What is being asked
Within the records, tally the lines that contain "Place" and reply with that number only.

* * * * * * *

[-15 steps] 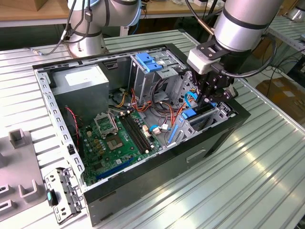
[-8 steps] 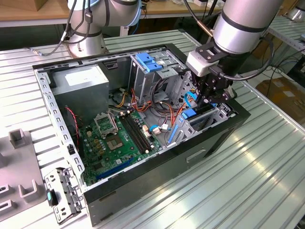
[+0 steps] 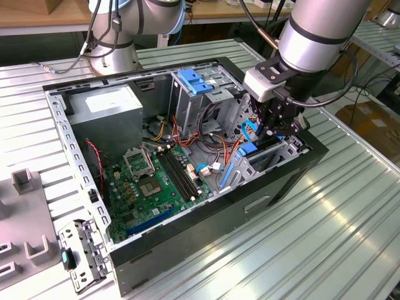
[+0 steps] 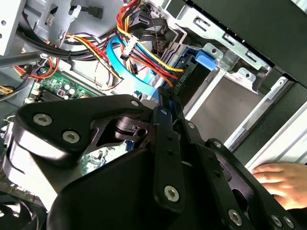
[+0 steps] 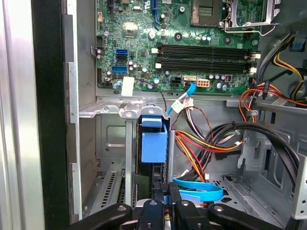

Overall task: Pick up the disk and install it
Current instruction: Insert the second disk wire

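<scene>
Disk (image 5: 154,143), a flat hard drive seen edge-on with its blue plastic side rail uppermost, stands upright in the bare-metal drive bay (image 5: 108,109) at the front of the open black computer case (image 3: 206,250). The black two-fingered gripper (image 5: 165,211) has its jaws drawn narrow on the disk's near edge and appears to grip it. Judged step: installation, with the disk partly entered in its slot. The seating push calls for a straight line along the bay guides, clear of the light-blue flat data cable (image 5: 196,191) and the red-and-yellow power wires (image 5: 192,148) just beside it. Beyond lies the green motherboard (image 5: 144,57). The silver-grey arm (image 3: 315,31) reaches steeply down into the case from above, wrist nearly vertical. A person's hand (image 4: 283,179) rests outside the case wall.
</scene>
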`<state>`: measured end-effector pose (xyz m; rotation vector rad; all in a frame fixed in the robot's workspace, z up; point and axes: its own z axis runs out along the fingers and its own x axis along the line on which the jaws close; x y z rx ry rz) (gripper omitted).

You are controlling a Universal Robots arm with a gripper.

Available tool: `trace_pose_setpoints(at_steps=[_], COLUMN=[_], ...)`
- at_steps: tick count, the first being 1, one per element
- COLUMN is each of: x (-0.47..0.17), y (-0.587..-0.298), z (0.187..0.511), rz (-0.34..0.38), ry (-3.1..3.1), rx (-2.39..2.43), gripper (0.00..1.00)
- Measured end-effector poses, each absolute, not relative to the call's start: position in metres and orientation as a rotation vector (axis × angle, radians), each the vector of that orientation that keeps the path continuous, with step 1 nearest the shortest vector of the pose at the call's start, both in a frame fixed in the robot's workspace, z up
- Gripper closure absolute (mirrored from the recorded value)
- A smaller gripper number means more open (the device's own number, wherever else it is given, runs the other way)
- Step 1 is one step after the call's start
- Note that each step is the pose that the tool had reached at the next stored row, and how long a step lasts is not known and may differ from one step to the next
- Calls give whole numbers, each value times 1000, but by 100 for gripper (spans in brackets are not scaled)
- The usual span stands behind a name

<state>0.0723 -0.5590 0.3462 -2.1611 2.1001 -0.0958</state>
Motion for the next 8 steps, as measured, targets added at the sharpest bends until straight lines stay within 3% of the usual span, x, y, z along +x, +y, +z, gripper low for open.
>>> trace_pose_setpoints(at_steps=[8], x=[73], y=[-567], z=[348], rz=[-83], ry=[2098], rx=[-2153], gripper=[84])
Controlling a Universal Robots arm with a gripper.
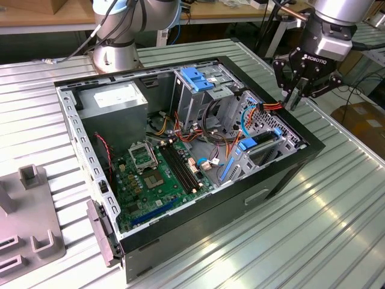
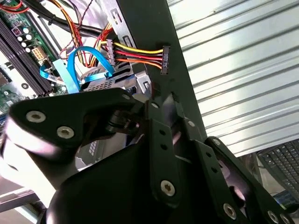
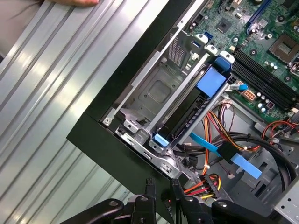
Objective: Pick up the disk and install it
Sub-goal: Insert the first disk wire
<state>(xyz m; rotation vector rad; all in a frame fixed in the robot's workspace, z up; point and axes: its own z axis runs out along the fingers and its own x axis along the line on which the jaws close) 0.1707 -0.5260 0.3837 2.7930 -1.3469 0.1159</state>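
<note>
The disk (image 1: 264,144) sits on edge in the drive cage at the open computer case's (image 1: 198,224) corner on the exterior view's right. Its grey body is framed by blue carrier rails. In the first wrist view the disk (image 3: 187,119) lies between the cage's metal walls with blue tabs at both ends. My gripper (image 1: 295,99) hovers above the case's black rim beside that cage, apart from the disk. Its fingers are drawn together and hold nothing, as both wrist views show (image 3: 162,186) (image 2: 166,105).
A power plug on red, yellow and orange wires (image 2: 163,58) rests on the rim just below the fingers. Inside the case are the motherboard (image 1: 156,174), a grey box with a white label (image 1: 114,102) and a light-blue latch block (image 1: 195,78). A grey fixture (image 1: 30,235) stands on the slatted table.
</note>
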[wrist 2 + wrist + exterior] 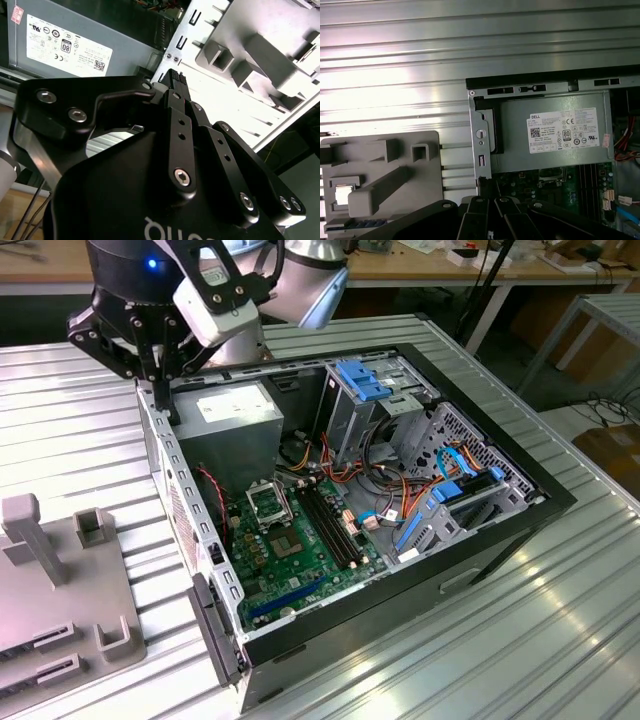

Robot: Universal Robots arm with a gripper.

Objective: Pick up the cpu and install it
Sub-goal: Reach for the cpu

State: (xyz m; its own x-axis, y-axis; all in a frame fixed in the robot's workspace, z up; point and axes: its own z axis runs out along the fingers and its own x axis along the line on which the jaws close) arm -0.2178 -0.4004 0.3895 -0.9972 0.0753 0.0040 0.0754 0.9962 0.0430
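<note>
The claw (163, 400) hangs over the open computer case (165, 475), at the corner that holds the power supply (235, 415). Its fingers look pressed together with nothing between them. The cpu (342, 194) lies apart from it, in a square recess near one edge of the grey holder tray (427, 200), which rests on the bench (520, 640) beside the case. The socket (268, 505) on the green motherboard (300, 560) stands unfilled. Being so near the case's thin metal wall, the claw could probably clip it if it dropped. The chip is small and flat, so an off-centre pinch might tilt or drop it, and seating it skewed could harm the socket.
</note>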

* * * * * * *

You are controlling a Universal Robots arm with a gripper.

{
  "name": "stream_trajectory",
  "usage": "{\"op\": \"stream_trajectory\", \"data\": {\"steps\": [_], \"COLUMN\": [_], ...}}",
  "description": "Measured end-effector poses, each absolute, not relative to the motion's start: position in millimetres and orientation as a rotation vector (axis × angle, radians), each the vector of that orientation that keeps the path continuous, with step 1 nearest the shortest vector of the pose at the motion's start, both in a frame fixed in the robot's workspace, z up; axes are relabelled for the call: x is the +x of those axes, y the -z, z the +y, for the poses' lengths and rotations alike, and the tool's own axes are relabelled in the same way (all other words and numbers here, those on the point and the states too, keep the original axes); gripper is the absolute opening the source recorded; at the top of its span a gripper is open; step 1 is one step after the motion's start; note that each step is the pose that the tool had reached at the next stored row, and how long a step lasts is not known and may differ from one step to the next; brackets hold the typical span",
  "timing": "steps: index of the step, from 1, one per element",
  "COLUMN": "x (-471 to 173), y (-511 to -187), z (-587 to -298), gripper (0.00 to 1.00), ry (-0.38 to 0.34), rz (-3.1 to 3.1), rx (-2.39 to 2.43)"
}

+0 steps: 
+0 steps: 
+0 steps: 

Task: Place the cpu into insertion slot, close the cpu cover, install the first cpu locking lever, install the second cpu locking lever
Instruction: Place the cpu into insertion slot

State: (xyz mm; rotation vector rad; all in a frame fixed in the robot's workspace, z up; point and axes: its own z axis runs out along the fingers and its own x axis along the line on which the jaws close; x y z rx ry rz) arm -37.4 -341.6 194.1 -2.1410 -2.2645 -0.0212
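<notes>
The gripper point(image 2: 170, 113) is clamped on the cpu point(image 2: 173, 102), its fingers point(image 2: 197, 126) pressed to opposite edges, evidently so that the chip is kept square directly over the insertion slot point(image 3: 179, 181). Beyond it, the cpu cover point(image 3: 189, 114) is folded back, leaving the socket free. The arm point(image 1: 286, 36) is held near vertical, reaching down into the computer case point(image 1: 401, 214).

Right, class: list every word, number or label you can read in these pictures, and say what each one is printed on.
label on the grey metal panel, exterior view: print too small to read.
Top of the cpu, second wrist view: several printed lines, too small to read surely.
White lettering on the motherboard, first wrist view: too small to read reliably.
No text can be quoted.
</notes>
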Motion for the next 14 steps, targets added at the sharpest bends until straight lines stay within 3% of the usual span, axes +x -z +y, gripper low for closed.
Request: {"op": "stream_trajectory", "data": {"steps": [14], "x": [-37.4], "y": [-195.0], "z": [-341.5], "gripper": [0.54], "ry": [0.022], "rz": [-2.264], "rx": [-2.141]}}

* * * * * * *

Solution below
2